On April 18, the Senate Appropriations Subcommittee on State, Foreign Operations, and Related Programs held a hearing examining funding for international maternal and child health and family planning and reproductive heath programs.
In his opening statement, Chair Patrick Leahy (D-VT) applauded the recent increases for international HIV/AIDS programs, but said that “funding for maternal and child health, and family planning/reproductive health, has languished. This should concern all of us, when you consider what a difference those programs make, and when you consider what we take for granted in our own country.” Sen. Leahy said that “11 million children under age five die each year, mostly from easily preventable and treatable causes like diarrhea, pneumonia, or measles…An estimated 200 million women still lack access to family planning, and up to one-third of the half a million yearly maternal deaths could be prevented with basic reproductive health care services.” He concluded, “It is simply unacceptable to me that a country of our economic means would spend far less on maternal and child health, and family planning/reproductive health, for the world’s two billion poorest people, than we spend for the same purposes in a tiny state like Vermont with a population of 625,00 people.”
Kent Hill, assistant administrator for global health at the United State Agency for International Development (USAID), discussed his agency’s progress in increasing life expectancy and reducing maternal and early childhood mortality in the developing world: “Across all USAID-assisted countries, skilled attendance [at childbirth] has increased from an average of 37 percent in 1990 to 50 percent in 2005; the greatest progress has been in the Asia and Near East region, where coverage has more than doubled, increasing from 21 to 47 percent.” Dr. Hill discussed USAID’s targeting of the five conditions responsible for two-thirds of maternal mortality hemorrhage, hypertension, infections, anemia, and prolonged labor by “promoting active management of the third stage of labor.” He said that despite USAID’s progress, “more than 500,000 women die annually from maternal causes, almost all of them in the developing world.” Dr. Hill said that there is “great need” for family planning services that is unmet. He stated that increasing the availability of family planning services will increase child survival (due to child spacing) and women’s education and employment, a factor he called “critical” as “research has shown a strong link between girls’ literacy and many other development objectives.”
“Over the past 20 years, the United States has committed more than $6 billion in support of USAID’s global child survival efforts,” Dr. Hill said. The funds have allowed USAID to treat almost a billion children with oral re-hydration therapy to prevent death from diarrhea, immunize more than 100 million children against polio, measles and other diseases, and reduce malnutrition. Despite these efforts, “a greater challenge is saving the lives of the 10.5 million children who still die each year,” he stated. “During the past few years, we have seen new commitments that we believe can lead to a ‘second wave’ of global effort to improve maternal and child survival,” he said, referencing the work of private sector organizations, such as the Bill and Melinda Gates Foundation, and partners, such as Norway and the United Kingdom. Dr. Hill said that health systems also need to be strengthened to maximize access, cost-effectiveness, and long-term sustainability.

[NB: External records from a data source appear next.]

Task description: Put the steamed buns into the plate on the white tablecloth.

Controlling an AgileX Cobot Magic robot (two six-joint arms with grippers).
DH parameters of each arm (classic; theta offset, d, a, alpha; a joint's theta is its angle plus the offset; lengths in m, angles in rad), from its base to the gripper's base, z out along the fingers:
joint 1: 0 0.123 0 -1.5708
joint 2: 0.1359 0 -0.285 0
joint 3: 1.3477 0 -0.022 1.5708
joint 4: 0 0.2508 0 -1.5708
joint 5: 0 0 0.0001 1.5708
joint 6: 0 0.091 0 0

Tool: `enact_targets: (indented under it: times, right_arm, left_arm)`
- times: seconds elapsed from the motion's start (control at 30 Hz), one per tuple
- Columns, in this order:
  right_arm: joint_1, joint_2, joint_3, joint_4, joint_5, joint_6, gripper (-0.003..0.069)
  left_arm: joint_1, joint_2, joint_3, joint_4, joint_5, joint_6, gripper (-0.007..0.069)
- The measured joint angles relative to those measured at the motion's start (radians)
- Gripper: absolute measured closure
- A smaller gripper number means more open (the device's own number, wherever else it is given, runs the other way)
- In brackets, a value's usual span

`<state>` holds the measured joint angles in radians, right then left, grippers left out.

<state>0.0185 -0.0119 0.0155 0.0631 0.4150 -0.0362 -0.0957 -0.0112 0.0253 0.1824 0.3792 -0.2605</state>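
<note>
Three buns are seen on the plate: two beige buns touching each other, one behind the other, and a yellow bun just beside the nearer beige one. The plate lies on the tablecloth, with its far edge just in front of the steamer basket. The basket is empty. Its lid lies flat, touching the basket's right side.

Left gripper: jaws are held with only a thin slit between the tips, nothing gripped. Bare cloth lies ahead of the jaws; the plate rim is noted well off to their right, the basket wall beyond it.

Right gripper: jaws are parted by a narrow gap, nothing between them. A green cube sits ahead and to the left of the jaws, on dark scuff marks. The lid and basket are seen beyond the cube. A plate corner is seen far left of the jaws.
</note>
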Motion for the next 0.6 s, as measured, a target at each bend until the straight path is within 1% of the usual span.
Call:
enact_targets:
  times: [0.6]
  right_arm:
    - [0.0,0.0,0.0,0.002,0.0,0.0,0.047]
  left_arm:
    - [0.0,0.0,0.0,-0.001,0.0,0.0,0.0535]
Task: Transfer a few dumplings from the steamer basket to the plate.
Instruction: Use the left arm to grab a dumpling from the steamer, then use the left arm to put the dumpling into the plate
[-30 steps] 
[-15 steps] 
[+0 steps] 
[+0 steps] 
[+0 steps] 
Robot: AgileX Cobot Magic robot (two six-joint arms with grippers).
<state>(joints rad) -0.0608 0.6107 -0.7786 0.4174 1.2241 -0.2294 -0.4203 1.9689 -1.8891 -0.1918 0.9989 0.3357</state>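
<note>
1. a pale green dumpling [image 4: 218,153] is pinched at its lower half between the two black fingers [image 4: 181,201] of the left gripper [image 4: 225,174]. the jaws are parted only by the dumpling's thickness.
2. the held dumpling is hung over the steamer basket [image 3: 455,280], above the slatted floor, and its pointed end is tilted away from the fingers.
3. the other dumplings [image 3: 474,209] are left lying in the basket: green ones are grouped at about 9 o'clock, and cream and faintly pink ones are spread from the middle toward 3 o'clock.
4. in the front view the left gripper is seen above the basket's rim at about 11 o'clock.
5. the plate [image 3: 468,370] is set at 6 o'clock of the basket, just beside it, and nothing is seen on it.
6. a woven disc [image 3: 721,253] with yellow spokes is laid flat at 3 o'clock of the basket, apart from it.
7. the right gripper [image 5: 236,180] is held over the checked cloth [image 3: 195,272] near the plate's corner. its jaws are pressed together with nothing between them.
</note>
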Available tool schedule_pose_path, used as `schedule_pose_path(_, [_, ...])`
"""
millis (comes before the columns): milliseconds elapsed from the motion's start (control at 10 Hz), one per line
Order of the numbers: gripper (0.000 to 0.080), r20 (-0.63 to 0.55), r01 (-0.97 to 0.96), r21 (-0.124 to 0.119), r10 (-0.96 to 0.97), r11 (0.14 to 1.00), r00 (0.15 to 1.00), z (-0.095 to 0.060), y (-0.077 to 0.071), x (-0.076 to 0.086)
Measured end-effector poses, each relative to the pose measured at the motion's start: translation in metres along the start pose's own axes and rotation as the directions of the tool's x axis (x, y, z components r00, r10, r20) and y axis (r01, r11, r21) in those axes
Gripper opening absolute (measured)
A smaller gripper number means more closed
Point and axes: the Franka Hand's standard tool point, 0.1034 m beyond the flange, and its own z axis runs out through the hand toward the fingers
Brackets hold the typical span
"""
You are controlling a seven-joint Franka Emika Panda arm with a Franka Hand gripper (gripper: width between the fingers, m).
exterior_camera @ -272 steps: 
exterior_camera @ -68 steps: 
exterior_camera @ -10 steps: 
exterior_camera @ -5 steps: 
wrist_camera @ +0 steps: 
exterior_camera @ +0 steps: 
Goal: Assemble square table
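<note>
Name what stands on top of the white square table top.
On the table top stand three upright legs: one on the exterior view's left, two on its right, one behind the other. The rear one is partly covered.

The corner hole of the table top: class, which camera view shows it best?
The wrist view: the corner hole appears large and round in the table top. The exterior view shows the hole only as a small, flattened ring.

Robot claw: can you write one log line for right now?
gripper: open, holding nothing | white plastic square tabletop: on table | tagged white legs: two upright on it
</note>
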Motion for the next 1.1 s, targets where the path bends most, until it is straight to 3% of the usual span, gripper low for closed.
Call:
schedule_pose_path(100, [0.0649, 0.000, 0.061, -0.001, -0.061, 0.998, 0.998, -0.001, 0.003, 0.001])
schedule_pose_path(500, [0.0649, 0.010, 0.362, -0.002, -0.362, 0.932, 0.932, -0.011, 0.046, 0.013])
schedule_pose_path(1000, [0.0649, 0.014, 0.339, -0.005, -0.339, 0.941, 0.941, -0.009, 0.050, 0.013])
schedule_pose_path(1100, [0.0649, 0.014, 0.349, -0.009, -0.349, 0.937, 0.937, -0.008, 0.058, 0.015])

Helene Gayle, president and CEO of CARE USA, testified about her organization’s experience combating poverty-related health conditions. Dr. Gayle detailed a selection of CARE’s programs, including a culturally and linguistically competent obstetrical care program in Peru, a public awareness campaign in Egypt aimed at reducing childhood diarrhea, and a family planning program in the Democratic Republic of Congo designed to meet the needs of a post-conflict population. She focused her remarks on four major points: technical solutions must be sustainable and fitted to social and cultural needs of recipients; “empowerment has much to do with access to health care services, accountability of health systems, and the ultimate health status of the most vulnerable”; dividing global health programs into distinct categories does not account for the inseparable nature of some health areas, notably maternal health and child survival; and “reproductive health programs targeting youth are increasingly constrained in terms of the information and services they can provide as a result, U.S. funded programs are less effective at protecting young people from pregnancy, or HIV and other STDs [sexually transmitted diseases].” Dr. Gayle recommended the subcommittee focus on reducing maternal mortality and increasing child survival by investing resources for maximum effect: “Simple interventions like promoting breastfeeding, oral re-hydration therapy, vaccinations, clean water, and insecticide-treated bed nets could make a huge impact on child survival, even where health systems are weak.” She also urged the subcommittee to “recommit to the importance of family planning… [and to] commit to evidence-based reproductive health programming for youth that is grounded in sound public health practice.”
Dr. Nils Daulaire, president and CEO of the Global Health Council, and Ms. Laurie Garrett, senior fellow for global health at the Council on Foreign Relations, also testified.